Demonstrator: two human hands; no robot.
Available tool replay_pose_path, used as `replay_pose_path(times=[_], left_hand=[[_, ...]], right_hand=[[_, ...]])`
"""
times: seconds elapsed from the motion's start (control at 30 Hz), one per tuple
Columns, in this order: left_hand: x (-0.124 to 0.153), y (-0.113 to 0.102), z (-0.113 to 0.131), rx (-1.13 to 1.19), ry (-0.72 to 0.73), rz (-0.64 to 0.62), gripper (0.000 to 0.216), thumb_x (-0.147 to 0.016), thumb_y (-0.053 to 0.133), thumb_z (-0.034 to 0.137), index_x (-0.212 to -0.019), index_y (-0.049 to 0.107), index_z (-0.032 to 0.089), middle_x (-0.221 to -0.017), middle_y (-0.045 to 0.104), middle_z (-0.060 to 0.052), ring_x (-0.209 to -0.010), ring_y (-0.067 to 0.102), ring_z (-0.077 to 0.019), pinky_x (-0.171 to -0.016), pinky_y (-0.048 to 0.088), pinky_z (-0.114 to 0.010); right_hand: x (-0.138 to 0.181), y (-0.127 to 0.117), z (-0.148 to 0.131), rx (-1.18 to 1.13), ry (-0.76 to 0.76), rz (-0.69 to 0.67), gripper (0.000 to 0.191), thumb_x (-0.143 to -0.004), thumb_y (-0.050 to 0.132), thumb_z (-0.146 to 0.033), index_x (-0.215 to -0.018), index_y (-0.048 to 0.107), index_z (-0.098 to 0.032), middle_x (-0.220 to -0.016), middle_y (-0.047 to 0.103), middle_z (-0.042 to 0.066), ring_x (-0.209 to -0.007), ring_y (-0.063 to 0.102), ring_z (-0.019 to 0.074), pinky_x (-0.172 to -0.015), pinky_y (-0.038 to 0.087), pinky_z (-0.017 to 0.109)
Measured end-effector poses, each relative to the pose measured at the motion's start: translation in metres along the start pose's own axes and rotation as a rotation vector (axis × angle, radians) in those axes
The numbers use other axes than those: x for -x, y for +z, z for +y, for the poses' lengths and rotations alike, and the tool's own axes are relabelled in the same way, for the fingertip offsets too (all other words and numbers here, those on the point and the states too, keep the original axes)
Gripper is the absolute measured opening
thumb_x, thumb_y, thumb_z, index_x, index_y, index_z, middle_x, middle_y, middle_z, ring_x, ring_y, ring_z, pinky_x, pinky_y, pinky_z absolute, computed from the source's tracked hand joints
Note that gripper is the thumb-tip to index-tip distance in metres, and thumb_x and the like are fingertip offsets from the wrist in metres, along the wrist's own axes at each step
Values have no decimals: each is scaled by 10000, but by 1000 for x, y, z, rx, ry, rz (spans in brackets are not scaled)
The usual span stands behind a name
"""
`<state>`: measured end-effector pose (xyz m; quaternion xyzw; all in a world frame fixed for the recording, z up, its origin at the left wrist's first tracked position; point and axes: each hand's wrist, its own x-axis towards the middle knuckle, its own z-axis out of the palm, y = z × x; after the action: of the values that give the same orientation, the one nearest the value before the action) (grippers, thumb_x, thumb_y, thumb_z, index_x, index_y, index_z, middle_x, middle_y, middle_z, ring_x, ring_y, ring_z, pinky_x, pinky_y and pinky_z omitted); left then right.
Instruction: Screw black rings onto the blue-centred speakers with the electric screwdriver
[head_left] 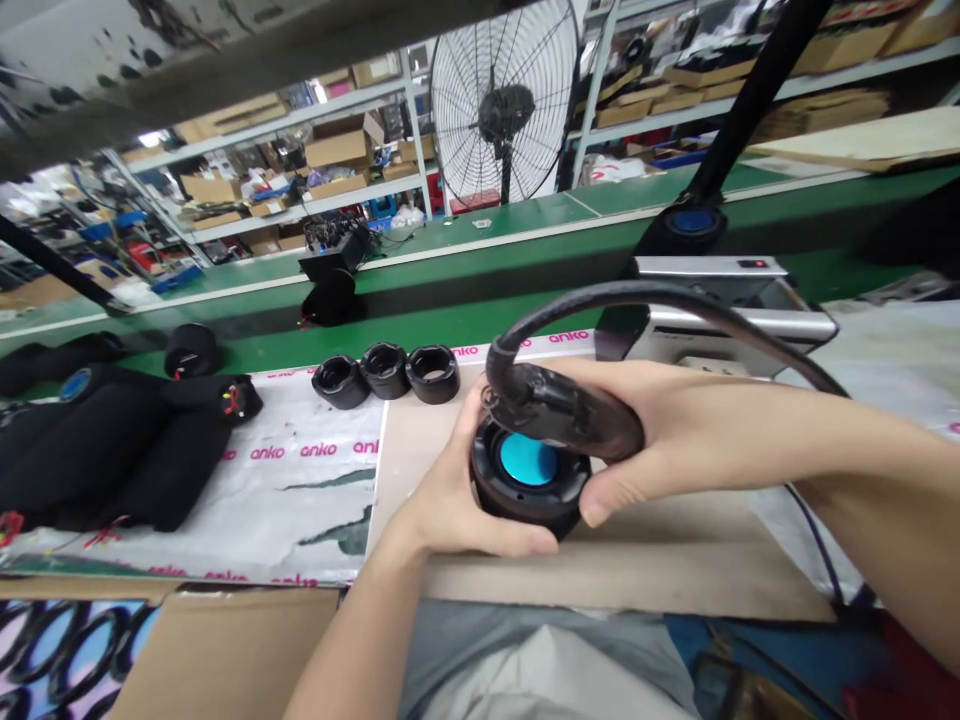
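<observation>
My left hand (454, 500) is wrapped round a black round speaker-like housing (510, 500) with a shiny blue disc (538, 466) in its middle. It is over a beige board (645, 560); whether it touches the board I cannot tell. In my right hand (667, 415) is a black cylindrical tool (581, 408) with a thick curved hose (622, 290). The tool lies across the housing's top, covering part of it. My right thumb is against the housing's side. Three black rings (385, 371) stand in a row behind my left hand.
Black fabric-covered cylinders (112, 440) with coloured wires lie at the left on printed white sheeting (307, 520). A silver machine (720, 300) stands behind my right arm. A cardboard box (232, 650) with black rings beside it is at lower left. Beyond the green bench (420, 290) stands a fan (504, 105).
</observation>
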<state>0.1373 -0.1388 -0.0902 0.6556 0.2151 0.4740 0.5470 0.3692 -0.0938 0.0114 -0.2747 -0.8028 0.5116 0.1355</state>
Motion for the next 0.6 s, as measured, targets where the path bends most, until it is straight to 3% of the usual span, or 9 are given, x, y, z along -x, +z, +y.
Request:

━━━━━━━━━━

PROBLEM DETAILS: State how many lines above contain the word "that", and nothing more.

TASK OUTPUT: 2